Fear of maize imports allayed
The industry has been battling dry and erratic weather patterns, which almost forced commercial farmers in major maize producing regions out of business and saw them approaching the government and banks in January to raise at least R3billion to help those hardest hit by the drought.
However, in its report on the revised area planted estimate and second production forecast for summer crops for 2019, released on Tuesday, the Crop Estimates Committee said maize was planted to 2.3million hectares (ha), with an expected yield of 10.56million tons.
Sunflower seed was planted to 515350ha, soybeans 730500ha, groundnuts 20050ha, sorghum 50500ha and dry beans 59300ha.
FNB Agri-Business senior agricultural economist Paul Makube said for the summer grains, the season was off to a good end with good rains boosting crop prospects. “The only concern is the possible crop damage if frost comes in earlier than expected in areas where the maize plantings were very late,” Makube said yesterday.
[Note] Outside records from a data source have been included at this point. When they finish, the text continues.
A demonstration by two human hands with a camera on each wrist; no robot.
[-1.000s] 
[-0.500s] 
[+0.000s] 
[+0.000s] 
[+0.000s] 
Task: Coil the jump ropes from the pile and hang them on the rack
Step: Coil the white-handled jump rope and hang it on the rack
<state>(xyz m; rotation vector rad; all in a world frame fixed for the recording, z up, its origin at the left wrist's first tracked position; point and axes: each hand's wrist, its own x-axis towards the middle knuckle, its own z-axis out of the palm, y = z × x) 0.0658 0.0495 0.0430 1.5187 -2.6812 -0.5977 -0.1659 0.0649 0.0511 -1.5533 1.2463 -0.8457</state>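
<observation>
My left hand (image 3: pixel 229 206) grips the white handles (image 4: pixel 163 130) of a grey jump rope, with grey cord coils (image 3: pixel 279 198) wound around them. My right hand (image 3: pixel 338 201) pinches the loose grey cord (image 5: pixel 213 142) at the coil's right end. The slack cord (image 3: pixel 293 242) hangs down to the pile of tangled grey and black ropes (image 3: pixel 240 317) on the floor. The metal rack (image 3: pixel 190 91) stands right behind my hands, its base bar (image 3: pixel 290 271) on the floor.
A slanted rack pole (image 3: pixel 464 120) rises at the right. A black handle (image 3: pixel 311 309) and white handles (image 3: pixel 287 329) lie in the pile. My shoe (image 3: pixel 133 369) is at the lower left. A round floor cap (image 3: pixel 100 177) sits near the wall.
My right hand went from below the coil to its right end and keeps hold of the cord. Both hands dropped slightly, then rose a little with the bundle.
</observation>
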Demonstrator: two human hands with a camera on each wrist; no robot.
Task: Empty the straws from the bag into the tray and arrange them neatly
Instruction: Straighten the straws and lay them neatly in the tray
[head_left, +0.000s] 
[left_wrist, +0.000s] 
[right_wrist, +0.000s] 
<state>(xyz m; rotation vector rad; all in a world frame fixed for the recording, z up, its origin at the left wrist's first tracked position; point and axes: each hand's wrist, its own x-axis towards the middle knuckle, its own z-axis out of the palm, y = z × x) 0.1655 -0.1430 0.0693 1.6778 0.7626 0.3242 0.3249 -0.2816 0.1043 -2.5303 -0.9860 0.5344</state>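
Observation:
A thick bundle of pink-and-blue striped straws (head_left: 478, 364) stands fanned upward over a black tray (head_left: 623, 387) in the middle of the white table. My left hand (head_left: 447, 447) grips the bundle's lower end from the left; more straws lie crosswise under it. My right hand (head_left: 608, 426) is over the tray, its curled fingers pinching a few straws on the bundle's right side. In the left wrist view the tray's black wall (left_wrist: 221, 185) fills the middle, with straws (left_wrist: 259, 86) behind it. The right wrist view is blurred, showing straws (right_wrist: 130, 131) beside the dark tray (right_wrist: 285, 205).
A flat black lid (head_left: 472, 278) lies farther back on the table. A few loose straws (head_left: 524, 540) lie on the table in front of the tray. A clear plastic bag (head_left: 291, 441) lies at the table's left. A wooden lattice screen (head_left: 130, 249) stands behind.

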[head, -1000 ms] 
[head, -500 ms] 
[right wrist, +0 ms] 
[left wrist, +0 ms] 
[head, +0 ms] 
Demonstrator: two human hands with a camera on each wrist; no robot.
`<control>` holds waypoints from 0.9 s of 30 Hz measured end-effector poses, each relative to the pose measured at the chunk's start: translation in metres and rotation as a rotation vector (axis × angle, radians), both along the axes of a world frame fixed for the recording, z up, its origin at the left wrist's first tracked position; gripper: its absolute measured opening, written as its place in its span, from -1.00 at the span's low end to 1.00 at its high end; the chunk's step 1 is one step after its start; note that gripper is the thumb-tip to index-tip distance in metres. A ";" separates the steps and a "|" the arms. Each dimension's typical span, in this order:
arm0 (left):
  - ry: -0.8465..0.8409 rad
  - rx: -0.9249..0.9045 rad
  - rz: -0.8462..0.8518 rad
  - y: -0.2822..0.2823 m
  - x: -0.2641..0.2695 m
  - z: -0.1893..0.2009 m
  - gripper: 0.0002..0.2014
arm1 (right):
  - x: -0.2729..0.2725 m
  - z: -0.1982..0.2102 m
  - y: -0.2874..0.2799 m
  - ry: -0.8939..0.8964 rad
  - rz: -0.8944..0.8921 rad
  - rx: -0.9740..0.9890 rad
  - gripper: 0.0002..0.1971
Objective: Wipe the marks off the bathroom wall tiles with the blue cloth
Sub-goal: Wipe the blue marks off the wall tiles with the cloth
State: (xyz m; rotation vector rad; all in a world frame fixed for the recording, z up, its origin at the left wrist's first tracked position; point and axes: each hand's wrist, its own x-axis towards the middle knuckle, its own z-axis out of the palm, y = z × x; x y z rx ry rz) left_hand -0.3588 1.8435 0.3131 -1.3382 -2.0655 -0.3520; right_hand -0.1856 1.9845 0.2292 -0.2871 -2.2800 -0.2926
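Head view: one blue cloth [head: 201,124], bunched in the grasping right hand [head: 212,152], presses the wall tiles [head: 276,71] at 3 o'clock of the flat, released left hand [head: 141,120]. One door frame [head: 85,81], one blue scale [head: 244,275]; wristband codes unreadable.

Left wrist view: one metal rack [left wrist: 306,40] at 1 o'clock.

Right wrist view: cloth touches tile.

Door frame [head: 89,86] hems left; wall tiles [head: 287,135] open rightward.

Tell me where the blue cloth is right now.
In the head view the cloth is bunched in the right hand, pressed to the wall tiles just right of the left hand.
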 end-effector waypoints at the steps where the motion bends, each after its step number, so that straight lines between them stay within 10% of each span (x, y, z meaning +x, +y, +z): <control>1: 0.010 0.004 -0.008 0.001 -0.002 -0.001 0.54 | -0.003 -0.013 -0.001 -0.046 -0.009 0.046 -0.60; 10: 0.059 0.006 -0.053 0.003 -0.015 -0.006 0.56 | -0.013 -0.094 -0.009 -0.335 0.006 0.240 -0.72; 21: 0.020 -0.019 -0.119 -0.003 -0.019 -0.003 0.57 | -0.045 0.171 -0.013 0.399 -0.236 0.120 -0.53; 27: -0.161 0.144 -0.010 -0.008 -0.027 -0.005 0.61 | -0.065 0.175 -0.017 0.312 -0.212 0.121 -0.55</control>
He said the short- to medium-term weather outlook still called for rains across the producing areas.
“(This) bodes well for the developing crops and a good finish to the 2018/19 summer crop season.”
Makube said the expected carry-over maize stock of 3.2million tons by the end of the 2018/19 production season would bring the total supplies for 2019/20 to 13.76million tons - enough to meet the country’s consumption requirements.
Makube said adequate supplies of grain for the year ahead would help limit further food price acceleration in the medium term. “This is good for interest rates, which are expected to remain flat,” he said. “The agriculture GDP is expected to still disappoint in the near term, but will rebound marginally in the second half of 2019 and thereafter accelerate into 2020.”
Grain SA chief executive Jannie de Villiers said a ton of maize cost about R2000 and that the consumption of maize reached a record high last year. “This means the market is absorbing what we are producing,” he said.
De Villiers said the agricultural outlook for 2019 was positive for farmers, although admitting: “We had a very few tough years behind us.”
He said an average farmer borrowed between R8 to R10million from banks.
“The risk is that he puts this R10m in the soil and prays for rain,” said De Villiers, adding that profitability was a bigger threat to farmers than the government’s land reform programme.
Makube said challenges the industry was faced with included the encroachment of the mining industry into fertile agricultural land, pollution and climate change among others.